Rebase the patch onto 516310ed4db, added checks that a destintation
pointer passed to memcpy is not equal to NULL in the function
vect_reserve.

Looking forward to CFBOT results.

Attachments:

v03-0003-Use-Delta-Frame-of-Reference-DFoR-to-compress-pr.patchtext/x-patch; charset=UTF-8; name=v03-0003-Use-Delta-Frame-of-Reference-DFoR-to-compress-pr.patchDownload+627-35
v03-0002-Implement-Delta-Frame-of-Reference-compression.patchtext/x-patch; charset=UTF-8; name=v03-0002-Implement-Delta-Frame-of-Reference-compression.patchDownload+1201-2
v03-0001-Implement-vect-and-uniqsortvect-containers-and-b.patchtext/x-patch; charset=UTF-8; name=v03-0001-Implement-vect-and-uniqsortvect-containers-and-b.patchDownload+2901-2
#5Andres Freund
andres@anarazel.de
In reply to: Evgeny Voropaev (#1)
Re: Compress prune/freeze records with Delta Frame of Reference algorithm

Hi,

On 2026-03-07 21:56:18 +0800, Evgeny Voropaev wrote:

A prune/freeze record contains four sequences of integers representing
frozen, redirected, unused, and dead tuples. Currently, these
sequences are uncompressed, which adds overhead. Eliminating empty
leading bits in these offsets can reduce the size of the record, and
applying bit-packing algorithms can reduce it even further. Reducing
WAL record size also lessens the load on disk and network, which are
heavily used for storing WAL and transmitting it to replicas. For
example, with BLCKSZ equal to 8192, the maximum tuple offset is around
580. Despite this, all offsets are stored as 16-bit integers with no
compression applied.

I'm unconvinced that this is a serious problem - typically the overhead of WAL
volume due to pruning / freezing is due to the full page images emitted, not
the raw size of the records. Once an FPI is emitted, this doesn't matter.

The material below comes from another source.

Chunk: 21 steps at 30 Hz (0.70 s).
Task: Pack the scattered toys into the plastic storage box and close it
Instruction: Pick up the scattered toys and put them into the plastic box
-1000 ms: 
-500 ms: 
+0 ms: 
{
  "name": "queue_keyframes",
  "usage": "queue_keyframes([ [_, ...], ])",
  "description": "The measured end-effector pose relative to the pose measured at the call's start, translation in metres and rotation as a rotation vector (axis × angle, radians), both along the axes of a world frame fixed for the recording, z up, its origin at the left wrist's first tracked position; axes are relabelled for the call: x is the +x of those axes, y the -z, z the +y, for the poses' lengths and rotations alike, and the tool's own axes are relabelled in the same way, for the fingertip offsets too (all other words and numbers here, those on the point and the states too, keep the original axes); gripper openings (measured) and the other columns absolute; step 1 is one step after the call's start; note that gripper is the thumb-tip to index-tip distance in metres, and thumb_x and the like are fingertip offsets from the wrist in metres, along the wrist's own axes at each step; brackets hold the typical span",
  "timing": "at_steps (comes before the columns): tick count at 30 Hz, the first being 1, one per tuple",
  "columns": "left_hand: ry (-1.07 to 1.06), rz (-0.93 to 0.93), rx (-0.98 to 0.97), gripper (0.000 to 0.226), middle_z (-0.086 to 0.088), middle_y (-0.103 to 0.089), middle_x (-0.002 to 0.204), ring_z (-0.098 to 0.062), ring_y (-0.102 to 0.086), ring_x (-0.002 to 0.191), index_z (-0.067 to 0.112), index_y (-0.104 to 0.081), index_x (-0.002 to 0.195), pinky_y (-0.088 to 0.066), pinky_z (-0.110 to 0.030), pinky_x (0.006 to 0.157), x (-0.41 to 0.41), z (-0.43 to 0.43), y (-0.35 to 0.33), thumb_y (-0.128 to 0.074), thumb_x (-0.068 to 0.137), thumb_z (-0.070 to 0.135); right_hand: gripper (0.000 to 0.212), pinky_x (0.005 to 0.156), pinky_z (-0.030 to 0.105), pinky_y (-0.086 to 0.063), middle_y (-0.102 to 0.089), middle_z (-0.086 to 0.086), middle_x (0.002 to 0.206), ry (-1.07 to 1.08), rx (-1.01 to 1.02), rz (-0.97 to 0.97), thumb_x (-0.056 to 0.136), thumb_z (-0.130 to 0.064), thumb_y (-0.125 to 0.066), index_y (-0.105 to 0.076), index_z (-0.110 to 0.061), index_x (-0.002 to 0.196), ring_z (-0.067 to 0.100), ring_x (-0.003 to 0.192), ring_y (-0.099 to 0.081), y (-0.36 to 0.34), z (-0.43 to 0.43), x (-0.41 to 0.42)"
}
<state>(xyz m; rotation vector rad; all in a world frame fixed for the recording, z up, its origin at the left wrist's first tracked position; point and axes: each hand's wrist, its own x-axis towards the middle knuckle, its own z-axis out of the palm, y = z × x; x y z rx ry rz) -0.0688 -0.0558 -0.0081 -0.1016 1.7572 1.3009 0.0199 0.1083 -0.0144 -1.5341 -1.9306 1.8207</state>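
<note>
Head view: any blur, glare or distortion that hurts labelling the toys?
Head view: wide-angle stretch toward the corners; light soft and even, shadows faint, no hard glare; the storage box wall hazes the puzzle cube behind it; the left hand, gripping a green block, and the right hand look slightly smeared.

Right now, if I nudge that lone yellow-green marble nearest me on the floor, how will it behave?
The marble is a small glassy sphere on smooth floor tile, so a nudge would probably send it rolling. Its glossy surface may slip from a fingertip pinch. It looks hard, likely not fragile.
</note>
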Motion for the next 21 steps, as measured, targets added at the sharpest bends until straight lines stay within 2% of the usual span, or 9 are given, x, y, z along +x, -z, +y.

What gains have you measured in somewhat realistic workloads?

Greetings,

Andres Freund

#6Evgeny Voropaev
evgeny.voropaev@tantorlabs.com
In reply to: Andres Freund (#5)
Re: Compress prune/freeze records with Delta Frame of Reference algorithm

Hello Andres,

I'm unconvinced that this is a serious problem - typically the overhead of WAL
volume due to pruning / freezing is due to the full page images emitted, not
the raw size of the records. Once an FPI is emitted, this doesn't matter.

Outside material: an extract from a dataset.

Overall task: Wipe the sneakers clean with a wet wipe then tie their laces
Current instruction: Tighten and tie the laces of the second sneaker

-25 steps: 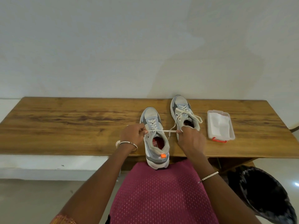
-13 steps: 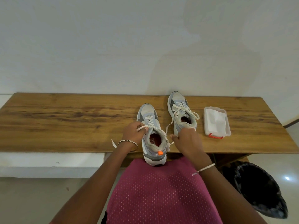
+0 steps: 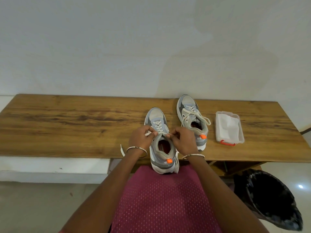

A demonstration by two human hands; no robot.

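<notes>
The left hand (image 3: 141,137) sits at the left flank of the near sneaker (image 3: 160,142), fingers curled and pinching a white lace (image 3: 149,133) whose short end pokes out leftward between thumb and forefinger; another loose lace end (image 3: 122,150) lies on the tabletop (image 3: 67,125) just behind that wrist, beside a thin bangle (image 3: 136,149). Between the two hands, the near sneaker lies with its long axis running away from the person, toe pointing at the wall and heel, with its orange tab, hanging over the tabletop's front edge. The right hand (image 3: 184,140) closes on the lace at the sneaker's right side, thumb and fingertips pinched together near the top eyelets, close to the left hand across the tongue. Just beyond and right of the right hand stands the far sneaker (image 3: 191,120), parallel to the first, toe also toward the wall, its laces lying in loose loops. Further right, apart from both, a clear tub of wipes (image 3: 229,127) with an orange latch rests on the tabletop. A black-lined bin (image 3: 271,199) stands on the floor lower right.
</notes>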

What gains have you measured in somewhat realistic workloads?

So far, we have had no tests in any real production environment.
Moreover, the load in the new test
(recovery/t/052_prune_dfor_compression.pl) is quite contrived. However,
it demonstrates a compression ratio of more than 5, and it is measured
for an overall size of all prune/freeze records with no filtering.

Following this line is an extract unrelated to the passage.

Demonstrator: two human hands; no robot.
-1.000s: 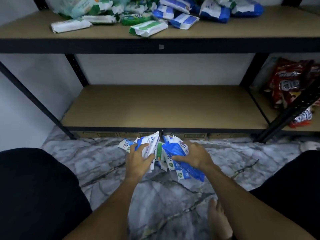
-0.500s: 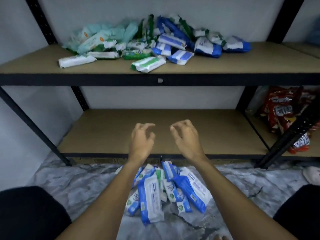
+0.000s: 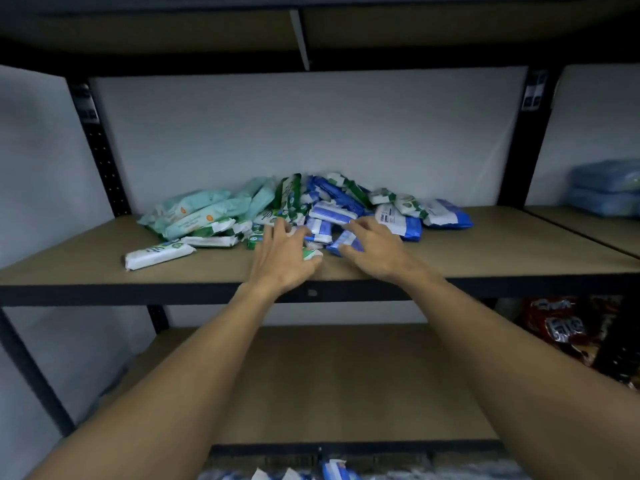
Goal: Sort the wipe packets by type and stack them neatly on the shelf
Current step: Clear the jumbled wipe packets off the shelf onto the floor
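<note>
Both hands have come up from over the floor packets to the mixed pile of wipe packets (image 3: 325, 209) on the shelf (image 3: 502, 247). Left hand (image 3: 284, 259) rests on the pile's front edge, fingers spread apart, thumb against a green-white packet (image 3: 311, 253). Right hand (image 3: 375, 252) is at the pile's front right, fingers spread on a blue packet (image 3: 346, 241); a white packet (image 3: 159, 255) lies alone left of the pile.

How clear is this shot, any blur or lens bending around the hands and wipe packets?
Head view: dim, bluish light, no glare; left hand and right hand motion-smeared over the wipe packets, print unreadable; wide lens splays the shelf posts outward toward the top.
</note>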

Further development is the implementation of compression of unsorted
sequences. This is going to allow PostgreSQL to compress also the
'frozen' and the 'redirected' offset sequences, which should result in a
greater compression ratio.

But I agree with you, Andres, we need practical results to estimate a
profit. I wish we would test it on some real load soon.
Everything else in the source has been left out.